Apelo ao absentista

Apelo ao absentista

A ti, que estás farto/a desta batalha campal de argumentos, acusações e emoções;
a ti, que achas que este debate não te toca a ti;
a ti, que te ofende o despudor de um assunto íntimo tratado na praça pública;
a ti, que achas que nem sim nem não;
a ti, que ainda estás indeciso/a;
pensa que nesta votação não há meios termos, só há duas opções;
pensa que tens a oportunidade (rara) de participar numa decisão colectiva;
pensa que desta vez não estás a votar naqueles que hão-de decidir (esses não quiseram ou não puderam), mas és tu que vais decidir com o teu voto directo;
não queiras ficar de fora, ou terás depois de carregar o peso da tua indecisão;
pensa que podes contribuir directamente para mudar uma lei iníqua e para poupar sofrimento a muitas mulheres;
pensa que podes ajudar pessoas que estão próximas de ti;
ainda estás tempo de escolher uma sociedade mais justa;
o teu voto conta,
vota SIM.

Coisas Simples

Coisas Simples

Já andava meio frustrado por não deparar com um dos argumentos da vox pop "Não", mas eis que sobre o apito final o descubro no sempre útil Blogue do Não. O argumento é mais ou menos assim:não conheço nenhuma mulher arrependida de não ter abortado. Eu, sinceramente, também não. O problema é que partimos de uma afirmação falaciosa, que só teria valor se o aborto não existisse como opção. Este reparo faz alguma confusão ao "Não", porque para eles a proibição do aborto tem profundas implicações psicológicas, isto é, o "Não" raciocina como se a proibição erradicasse o aborto. Sucede que o aborto existe e, existindo, não podemos excluir que a razão de não se conhecer nenhuma mulher arrependida de ter continuado a gravidez seja justamente a opção do aborto, que evitou o aparecimento de mulheres frustradas por não terem abortado. Sim?

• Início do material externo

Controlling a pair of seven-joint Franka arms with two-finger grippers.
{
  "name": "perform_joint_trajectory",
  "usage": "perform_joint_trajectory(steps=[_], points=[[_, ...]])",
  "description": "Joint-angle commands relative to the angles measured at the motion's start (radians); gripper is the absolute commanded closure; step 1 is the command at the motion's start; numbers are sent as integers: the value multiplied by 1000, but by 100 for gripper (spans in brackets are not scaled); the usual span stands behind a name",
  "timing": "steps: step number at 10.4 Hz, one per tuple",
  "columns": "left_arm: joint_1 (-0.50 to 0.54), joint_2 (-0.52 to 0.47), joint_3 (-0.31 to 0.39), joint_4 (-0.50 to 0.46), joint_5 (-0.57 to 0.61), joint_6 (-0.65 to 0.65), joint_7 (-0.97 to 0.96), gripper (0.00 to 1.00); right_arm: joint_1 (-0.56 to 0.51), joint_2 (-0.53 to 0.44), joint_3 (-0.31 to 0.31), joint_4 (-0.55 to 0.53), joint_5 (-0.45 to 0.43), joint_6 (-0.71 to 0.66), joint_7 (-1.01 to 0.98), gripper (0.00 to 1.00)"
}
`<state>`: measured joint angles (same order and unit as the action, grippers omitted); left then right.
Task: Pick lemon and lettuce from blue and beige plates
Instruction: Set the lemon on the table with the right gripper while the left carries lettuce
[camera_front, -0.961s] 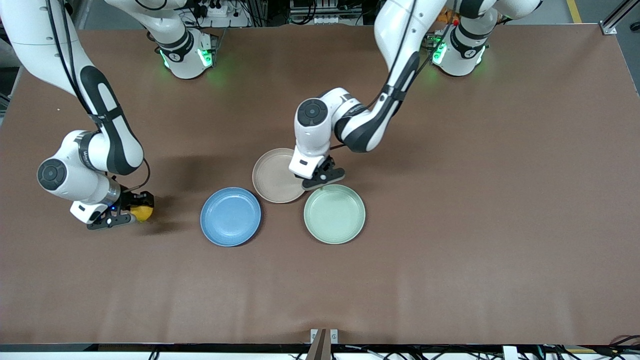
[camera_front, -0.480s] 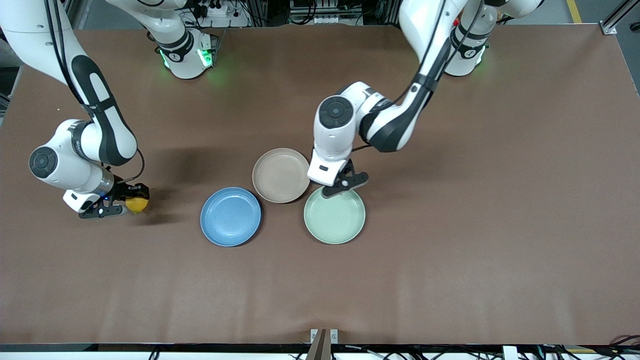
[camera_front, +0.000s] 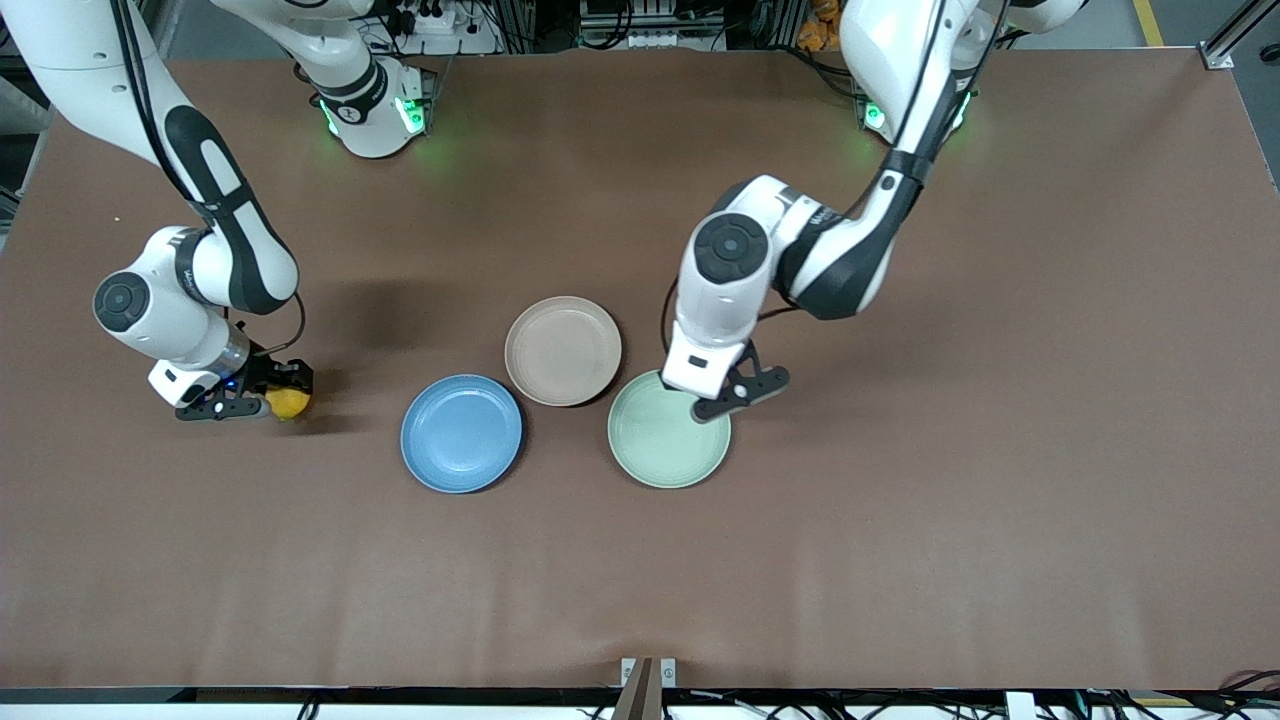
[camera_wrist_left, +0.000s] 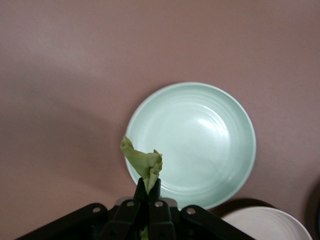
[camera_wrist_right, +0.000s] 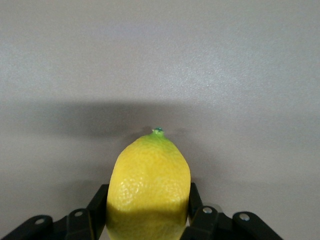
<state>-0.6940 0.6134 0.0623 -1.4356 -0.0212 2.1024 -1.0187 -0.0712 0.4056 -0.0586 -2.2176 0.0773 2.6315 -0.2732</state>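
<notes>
Yellow lemon (camera_wrist_right: 149, 187) pinched in right gripper (camera_front: 240, 402), frame's left edge of front view, over bare table (camera_front: 900, 520). Lettuce (camera_wrist_left: 143, 161) clamped tight in left gripper (camera_front: 737, 393) (over mint plate (camera_front: 655, 450)). Blue plate (camera_front: 461, 433), then beige plate (camera_front: 562, 350), mid-frame.

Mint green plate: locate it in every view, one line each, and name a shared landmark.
Front view: mint green plate, nearest the left arm's end of the three plates, under the left gripper.
Left wrist view: fills the centre.
Right wrist view: not in it.
Shared landmark: beige plate beside it.
</notes>
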Motion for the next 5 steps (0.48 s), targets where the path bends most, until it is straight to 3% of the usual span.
perform_joint_trajectory(steps=[1,3,5], points=[[50,-30,-7,-17,-14,-59,96,100,5,-31,3,-33,15,9,12,64],[102,-38,-7,-20,-13,-94,173,100,1,-33,3,-28,15,-1,22,0],[161,-37,-7,-20,-14,-116,273,100,4,-50,3,13,16,-98,25,0]])
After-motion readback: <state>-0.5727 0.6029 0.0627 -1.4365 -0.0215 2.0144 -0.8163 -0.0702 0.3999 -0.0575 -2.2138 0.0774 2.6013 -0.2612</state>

Esclarecido o absurdo da afirmação, podemos ainda atacar - mas agora já só por desporto - as suas bases empíricas. Eu não conheço nenhuma mulher arrependida de não ter abortado e o Pedro Geada também não. É esta a evidência. A nós juntam-se alguns leitores - " tem graça, eu também não". Muito bem. Uma dúvida: em que circunstâncias esperaríamos conhecer uma não-abortista frustrada? Será manipulação admitir que talvez haja uma inibição natural em fazer tal desabafo? E será politicamente incorrecto sugerir que certos meios sociais onde porventura nem o Geada nem eu circulamos se prestam mais a esse tipo de cenários? É que de outra forma não se explica a existência de tantos estudos sobre crianças não desejadas (é só pesquisar na net). Encontrei até um trabalho que chega a conclusões interessantes, embora com demasiada engenharia social para a minha camioneta. O estudo parte de uma premissa: o número de crianças disponíveis para a adopção é um indicador do número de crianças não desejadas, pois estas tendem a ficar para adopção a bem (os pais entregam-nas) ou a mal (os assistentes sociais salvam-nas de famílias não-funcionais). Como o número de crianças disponíveis para adopção nos EUA diminuiu com a legalização do aborto, os autores concluem que diminuiu também o número de crianças não desejadas.

Por último, faz ainda sentido olhar pelo outro lado e perguntar o que sentem as mulheres que abortam e se se arrependem de o fazer. Na revista Psicologia Actual (10, Janeiro de 2007) vejo citado um artigo de revisão com os seguintes dados: numa amostra de 292 mulheres (EUA) estudadas duas semanas após a IVG, 76% sentiam-se contentes/felizes e apenas 17% se sentiam culpadas. Quanto a saber se têm um arroubo de consciência mais tardio e ficam com distúrbios psíquicos, a ser verdade e tendo em conta o número de mulheres que abortam, estaríamos na presença de um enorme problema de saúde pública; a revisão da literatura não vai nesse sentido.

Não tenho competência para rever esta literatura, limitei-me a citar exemplos de fontes reputadas com uma leviandade só vista em discussões sobre global warming. Sei que estamos à boca das urnas e saturados desta conversa, mas fica a conclusão algo pífia de que a vox pop diz muitas asneiras.